(What to do):
Everything from the first line of the material below through the line containing "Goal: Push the" must be retyped exactly, and nothing past it.

(Data for analysis):
____

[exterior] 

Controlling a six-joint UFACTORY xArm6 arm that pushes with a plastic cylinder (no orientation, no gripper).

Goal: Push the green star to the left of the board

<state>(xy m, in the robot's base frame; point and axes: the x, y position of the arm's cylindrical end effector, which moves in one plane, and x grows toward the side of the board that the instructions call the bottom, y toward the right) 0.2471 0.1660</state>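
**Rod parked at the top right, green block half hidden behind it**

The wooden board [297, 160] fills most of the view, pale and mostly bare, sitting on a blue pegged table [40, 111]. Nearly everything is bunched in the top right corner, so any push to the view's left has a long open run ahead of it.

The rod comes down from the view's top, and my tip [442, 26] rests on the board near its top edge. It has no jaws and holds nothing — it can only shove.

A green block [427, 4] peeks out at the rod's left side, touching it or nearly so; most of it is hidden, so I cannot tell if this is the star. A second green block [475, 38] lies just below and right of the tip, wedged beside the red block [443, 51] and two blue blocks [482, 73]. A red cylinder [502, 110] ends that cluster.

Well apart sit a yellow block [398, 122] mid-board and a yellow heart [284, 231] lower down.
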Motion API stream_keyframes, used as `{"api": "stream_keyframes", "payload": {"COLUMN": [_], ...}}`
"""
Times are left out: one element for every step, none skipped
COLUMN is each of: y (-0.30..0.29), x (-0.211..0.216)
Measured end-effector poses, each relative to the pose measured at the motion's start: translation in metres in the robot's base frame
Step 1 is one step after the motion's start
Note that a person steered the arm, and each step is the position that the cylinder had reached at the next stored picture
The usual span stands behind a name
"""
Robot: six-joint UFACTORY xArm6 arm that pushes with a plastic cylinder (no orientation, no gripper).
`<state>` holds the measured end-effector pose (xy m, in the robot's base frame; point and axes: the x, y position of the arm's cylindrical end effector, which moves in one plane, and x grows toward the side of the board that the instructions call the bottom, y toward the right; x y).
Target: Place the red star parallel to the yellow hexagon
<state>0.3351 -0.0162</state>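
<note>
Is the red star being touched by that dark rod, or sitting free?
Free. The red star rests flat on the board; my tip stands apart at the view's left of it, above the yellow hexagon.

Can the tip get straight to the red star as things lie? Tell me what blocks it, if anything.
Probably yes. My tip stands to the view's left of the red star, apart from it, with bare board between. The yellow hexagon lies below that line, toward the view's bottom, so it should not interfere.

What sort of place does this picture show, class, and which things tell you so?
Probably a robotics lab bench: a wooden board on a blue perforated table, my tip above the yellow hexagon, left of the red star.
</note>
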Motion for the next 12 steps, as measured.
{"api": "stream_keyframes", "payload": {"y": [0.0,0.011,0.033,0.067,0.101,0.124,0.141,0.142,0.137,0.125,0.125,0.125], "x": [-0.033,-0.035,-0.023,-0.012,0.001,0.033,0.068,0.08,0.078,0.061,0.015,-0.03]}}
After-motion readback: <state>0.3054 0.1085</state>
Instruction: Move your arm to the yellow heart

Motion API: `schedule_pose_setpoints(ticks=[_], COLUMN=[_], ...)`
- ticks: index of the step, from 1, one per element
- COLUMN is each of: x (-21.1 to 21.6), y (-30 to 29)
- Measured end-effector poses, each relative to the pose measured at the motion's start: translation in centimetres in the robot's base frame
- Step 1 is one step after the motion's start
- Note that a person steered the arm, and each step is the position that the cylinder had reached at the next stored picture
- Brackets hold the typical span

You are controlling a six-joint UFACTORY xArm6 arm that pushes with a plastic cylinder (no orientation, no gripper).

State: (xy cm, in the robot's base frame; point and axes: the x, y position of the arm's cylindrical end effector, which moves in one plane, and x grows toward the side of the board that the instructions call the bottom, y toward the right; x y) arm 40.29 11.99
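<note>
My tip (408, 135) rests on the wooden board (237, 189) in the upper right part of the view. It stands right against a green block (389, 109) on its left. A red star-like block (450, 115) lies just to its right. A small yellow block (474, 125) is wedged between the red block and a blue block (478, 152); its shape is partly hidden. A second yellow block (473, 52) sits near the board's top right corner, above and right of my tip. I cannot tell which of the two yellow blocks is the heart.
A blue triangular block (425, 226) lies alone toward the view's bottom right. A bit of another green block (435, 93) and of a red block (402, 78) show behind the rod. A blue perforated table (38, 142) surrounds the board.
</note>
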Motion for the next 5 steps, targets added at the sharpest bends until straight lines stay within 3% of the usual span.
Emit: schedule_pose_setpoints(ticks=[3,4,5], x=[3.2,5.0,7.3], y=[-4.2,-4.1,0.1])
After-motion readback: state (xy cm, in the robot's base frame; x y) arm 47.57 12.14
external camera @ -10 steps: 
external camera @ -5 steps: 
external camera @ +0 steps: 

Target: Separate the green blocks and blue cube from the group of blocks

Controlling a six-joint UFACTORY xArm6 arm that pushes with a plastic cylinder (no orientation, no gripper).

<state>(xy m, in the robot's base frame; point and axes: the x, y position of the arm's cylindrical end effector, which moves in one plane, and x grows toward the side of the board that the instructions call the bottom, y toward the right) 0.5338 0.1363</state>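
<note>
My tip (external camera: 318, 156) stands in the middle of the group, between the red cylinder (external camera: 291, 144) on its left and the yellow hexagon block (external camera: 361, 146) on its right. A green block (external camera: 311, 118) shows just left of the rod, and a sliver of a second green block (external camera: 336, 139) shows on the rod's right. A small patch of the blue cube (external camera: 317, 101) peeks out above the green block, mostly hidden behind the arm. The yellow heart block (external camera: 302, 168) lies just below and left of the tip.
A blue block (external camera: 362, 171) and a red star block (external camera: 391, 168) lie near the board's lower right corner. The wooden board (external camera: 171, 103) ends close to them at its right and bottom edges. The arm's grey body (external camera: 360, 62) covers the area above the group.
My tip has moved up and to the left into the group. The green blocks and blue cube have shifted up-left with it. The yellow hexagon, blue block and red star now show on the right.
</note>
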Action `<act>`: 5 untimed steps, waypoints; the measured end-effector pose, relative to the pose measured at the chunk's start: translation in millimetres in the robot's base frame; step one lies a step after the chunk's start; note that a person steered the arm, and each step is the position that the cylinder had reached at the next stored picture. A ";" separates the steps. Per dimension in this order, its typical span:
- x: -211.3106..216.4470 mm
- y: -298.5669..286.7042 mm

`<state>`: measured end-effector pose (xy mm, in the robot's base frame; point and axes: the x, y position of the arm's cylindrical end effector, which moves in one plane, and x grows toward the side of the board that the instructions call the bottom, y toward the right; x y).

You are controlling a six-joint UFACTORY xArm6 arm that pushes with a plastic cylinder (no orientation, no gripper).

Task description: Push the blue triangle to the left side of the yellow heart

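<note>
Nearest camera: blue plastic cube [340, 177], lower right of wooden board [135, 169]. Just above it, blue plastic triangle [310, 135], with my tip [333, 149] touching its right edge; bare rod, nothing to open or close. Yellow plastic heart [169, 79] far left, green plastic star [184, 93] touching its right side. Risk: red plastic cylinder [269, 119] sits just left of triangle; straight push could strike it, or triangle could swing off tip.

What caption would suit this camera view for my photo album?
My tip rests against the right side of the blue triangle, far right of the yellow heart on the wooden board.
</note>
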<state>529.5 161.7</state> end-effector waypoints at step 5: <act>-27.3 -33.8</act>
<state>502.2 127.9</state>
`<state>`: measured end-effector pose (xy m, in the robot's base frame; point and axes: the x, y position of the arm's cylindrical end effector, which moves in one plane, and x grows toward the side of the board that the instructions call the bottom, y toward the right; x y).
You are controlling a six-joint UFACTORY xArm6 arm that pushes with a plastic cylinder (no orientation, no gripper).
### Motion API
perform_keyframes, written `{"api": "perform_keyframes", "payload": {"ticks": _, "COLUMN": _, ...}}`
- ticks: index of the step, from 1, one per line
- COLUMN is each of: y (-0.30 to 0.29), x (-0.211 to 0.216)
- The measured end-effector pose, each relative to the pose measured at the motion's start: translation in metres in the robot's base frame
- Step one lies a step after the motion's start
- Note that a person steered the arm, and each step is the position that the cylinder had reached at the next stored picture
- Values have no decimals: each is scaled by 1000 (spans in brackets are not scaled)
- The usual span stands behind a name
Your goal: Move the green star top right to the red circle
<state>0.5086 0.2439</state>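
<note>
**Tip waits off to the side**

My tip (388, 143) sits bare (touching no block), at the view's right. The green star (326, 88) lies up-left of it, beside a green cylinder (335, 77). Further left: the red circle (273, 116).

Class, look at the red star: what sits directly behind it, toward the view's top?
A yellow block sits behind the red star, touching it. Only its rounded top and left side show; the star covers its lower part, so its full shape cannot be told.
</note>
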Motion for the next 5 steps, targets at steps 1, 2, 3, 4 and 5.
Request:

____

(Result for this task):
[exterior] 

Controlling a six-joint UFACTORY xArm6 arm that pushes with a plastic cylinder (no orientation, no gripper).

Goal: Push the green star to the left of the board

What precedes this is the full answer.